Add topology-derived sparse attention kernel#22
Conversation
|
Requesting review: this PR moves the earlier triton-lang/triton#10768 work here following the repo-fit feedback and now includes focused correctness/validation tests plus a checked-in benchmark runner. @ThomasRaoux, if there is a better reviewer for kernels examples, could you route this to the right maintainer? |
ThomasRaoux
left a comment
There was a problem hiding this comment.
looks good to me, just one comment
Thanks, fixed. I moved the optional pandas dependency handling into benchmark_utils.compare_benchmarks, where pandas is actually used, and restored benchmarking/init.py to the normal exports. Added a regression test for importing benchmark_utils without pandas installed. any other blockers? @ThomasRaoux how can I move forward? |
should we just make panda an explicit dependency? I thought it was already the case |
I see two reasonable designs:
i am specifically working with second design in plan But well design one is also valid anyone operating triton must have pandas' installed . |
Summary
[seq, dim]and[batch, heads, seq, dim]inputs with the same CSR schedule shared across batch/head lanes.Closes #21.
This was originally attempted in triton-lang/triton#10768. Maintainer feedback there said the Triton core repo was probably not the right place and that a repo of Triton kernels would be a better fit, so this PR moves the contribution here instead of reopening the core PR.
Local validation
wsl.exe -d Ubuntu -- bash -lc "cd /mnt/c/Users/seal/Documents/GitHub/kernels && /home/seal/.cache/codex-triton-topology-venv/bin/python -m py_compile benchmarking/__init__.py benchmarking/topology_sparse_attention.py kernels/topology_sparse_attention.py test/test_topology_sparse_attention.py && /home/seal/.cache/codex-triton-topology-venv/bin/python -m pytest -s --tb=short test/test_topology_sparse_attention.py"Result: 17 passed.

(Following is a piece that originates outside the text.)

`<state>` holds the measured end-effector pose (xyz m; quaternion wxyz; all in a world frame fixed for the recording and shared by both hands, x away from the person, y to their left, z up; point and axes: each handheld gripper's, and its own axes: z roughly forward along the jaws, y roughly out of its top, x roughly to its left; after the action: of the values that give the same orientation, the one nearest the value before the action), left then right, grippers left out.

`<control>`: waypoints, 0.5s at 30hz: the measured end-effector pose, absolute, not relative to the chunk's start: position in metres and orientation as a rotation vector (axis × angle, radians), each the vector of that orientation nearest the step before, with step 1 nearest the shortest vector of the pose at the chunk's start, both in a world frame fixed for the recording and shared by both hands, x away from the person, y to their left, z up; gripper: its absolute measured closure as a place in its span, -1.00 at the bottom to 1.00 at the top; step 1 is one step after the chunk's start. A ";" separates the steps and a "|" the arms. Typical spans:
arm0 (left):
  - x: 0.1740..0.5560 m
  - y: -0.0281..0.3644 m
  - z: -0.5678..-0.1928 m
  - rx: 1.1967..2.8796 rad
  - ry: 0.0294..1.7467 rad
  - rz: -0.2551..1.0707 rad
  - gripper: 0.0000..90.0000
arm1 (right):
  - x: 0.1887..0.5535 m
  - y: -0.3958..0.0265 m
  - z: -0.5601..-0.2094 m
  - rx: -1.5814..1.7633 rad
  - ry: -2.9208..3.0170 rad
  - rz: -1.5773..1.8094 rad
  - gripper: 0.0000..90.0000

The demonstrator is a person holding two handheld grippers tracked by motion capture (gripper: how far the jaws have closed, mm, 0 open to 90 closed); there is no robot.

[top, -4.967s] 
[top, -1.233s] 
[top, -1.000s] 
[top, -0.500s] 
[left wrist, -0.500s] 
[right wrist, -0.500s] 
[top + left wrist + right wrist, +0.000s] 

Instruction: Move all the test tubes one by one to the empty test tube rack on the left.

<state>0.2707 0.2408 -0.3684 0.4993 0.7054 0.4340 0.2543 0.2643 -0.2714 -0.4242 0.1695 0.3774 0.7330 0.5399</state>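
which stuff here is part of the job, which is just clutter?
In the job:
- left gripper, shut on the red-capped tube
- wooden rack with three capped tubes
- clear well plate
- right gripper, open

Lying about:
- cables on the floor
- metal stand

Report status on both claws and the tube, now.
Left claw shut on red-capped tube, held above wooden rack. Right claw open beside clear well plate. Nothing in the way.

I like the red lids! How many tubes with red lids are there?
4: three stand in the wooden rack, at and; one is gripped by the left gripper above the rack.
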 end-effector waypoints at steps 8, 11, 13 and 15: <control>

git diff --check -- .Result: no whitespace errors. Git emitted local CRLF warnings only.
Benchmark smoke command:
wsl.exe -d Ubuntu -- bash -lc "cd /mnt/c/Users/seal/Documents/GitHub/kernels && /home/seal/.cache/codex-triton-topology-venv/bin/python -m benchmarking.topology_sparse_attention --seq 1024 --rounds 3"Result: command completed and printed the markdown benchmark table.
Local benchmark
To reproduce the full table:
Measured on NVIDIA GeForce RTX 4060 Laptop GPU, PyTorch 2.12.1+cu130, Triton 3.7.1,
dim=64,block_size=64, 50 timing rounds.The main Triton-side comparison is
Triton sparse vs dense CSR: both sides use this PR's scheduled-attention Triton kernel, but the dense CSR path visits every causal block. The SDPA number is a full-causal optimized baseline, not the same sparse mask; the 1024-token case is slower than SDPA, so this should not be read as a universal SDPA speedup claim.